AI pipelines and model registries create governance risk because they control what data is used, what model version is deployed, and which jobs can execute automatically. If those systems are overprivileged or poorly owned, they can become durable machine access points. Security teams should treat them as privileged control planes and review them with the same discipline used for administrative access.
Why This Matters for Security Teams
AI pipelines and model registries are not just build tooling. They define which data enters training, which artefacts are promoted, and which jobs can run without a human in the loop. That makes them privileged control planes for machine access. When those systems are poorly owned, overpermitted, or tied to long-lived secrets, they can turn into durable paths for secret theft, model tampering, and automated misuse. NHIMG research on the CI/CD pipeline exploitation case study shows how attackers use pipeline trust to reach deeper systems, while Guide to the Secret Sprawl Challenge explains why scattered credentials make these environments fragile. The risk is governance as much as security: the registry becomes the policy source of truth, but not necessarily the policy decision point. NIST Cybersecurity Framework 2.0 reinforces the need to identify, protect, and govern these assets as critical infrastructure, not convenience tooling.

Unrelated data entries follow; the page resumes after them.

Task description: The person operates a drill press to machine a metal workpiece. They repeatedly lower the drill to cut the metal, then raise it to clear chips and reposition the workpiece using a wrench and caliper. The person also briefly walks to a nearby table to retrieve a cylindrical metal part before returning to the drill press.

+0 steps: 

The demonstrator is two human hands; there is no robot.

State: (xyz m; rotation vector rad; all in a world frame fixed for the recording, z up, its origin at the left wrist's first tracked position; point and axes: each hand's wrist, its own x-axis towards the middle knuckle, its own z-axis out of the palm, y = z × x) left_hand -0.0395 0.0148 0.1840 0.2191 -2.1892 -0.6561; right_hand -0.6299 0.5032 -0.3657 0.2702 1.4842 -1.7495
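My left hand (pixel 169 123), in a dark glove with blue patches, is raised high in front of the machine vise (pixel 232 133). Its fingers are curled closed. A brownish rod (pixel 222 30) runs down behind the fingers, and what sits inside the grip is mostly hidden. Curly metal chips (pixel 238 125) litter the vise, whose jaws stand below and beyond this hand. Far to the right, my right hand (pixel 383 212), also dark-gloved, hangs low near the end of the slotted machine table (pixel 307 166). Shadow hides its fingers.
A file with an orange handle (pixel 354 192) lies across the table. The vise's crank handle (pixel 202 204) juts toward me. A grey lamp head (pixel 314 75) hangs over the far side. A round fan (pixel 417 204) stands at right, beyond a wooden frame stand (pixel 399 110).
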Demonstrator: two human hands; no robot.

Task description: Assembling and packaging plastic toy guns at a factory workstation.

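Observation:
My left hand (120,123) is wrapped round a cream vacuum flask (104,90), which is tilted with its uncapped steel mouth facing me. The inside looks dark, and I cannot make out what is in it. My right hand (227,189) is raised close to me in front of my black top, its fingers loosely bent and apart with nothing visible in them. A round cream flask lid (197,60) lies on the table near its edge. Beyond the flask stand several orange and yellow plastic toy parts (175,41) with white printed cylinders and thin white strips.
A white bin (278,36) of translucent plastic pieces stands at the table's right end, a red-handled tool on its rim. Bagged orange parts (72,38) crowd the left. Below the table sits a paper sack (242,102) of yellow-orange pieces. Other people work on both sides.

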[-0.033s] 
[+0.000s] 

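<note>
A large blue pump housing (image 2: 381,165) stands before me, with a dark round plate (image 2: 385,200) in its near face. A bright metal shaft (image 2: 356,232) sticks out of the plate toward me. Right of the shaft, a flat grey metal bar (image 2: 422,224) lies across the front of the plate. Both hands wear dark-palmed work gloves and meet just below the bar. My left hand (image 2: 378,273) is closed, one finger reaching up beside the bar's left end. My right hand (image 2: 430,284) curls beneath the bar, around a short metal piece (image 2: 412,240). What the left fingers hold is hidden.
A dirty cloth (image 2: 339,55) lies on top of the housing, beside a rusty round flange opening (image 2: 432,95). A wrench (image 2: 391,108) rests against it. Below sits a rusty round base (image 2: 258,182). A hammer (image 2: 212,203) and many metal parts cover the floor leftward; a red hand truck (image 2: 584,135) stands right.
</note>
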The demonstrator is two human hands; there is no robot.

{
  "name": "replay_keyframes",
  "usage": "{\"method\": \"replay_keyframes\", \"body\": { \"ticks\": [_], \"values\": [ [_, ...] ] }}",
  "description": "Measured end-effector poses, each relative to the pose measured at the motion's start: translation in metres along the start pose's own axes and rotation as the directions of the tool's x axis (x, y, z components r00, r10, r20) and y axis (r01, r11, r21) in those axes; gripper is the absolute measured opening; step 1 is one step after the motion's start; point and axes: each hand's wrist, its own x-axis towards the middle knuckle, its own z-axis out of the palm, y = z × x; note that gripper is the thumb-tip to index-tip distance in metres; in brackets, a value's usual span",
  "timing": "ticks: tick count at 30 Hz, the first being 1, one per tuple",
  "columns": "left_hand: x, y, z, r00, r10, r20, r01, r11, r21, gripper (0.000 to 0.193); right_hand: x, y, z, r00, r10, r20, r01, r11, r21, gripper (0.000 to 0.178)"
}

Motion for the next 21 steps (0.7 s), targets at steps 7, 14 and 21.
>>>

In practice, many security teams only notice the governance gap after a model or pipeline has already been used to move sensitive secrets, change artefacts, or trigger downstream jobs without proper review.
How It Works in Practice
The core issue is that pipelines and registries often accumulate authority faster than their owners can justify it. A pipeline may need access to source code, object storage, artifact registries, feature stores, deployment targets, and secret managers. A model registry may control promotion workflows, model signing, rollback paths, and release approvals. If the same service principal or token can do all of that, it becomes a high-value NHI with broad standing access rather than a narrowly scoped workload identity. Current guidance suggests treating these systems with NIST Cybersecurity Framework 2.0 discipline plus explicit ownership, because governance failures here are usually entitlement failures first.
Practical controls usually need to work together:
- Use workload identity for the pipeline itself, so the job proves what it is without relying on a static shared secret.
- Issue JIT credentials per task and revoke them at completion, rather than persisting broad access across the entire environment.
- Separate registry permissions from build permissions so a promotion workflow cannot also rewrite training inputs or secrets.
- Log who approved policy changes, who published a model, and which automated job executed the deployment.
- Bind registry actions to intent-based authorisation, especially when agents or automation can trigger tasks on behalf of engineers.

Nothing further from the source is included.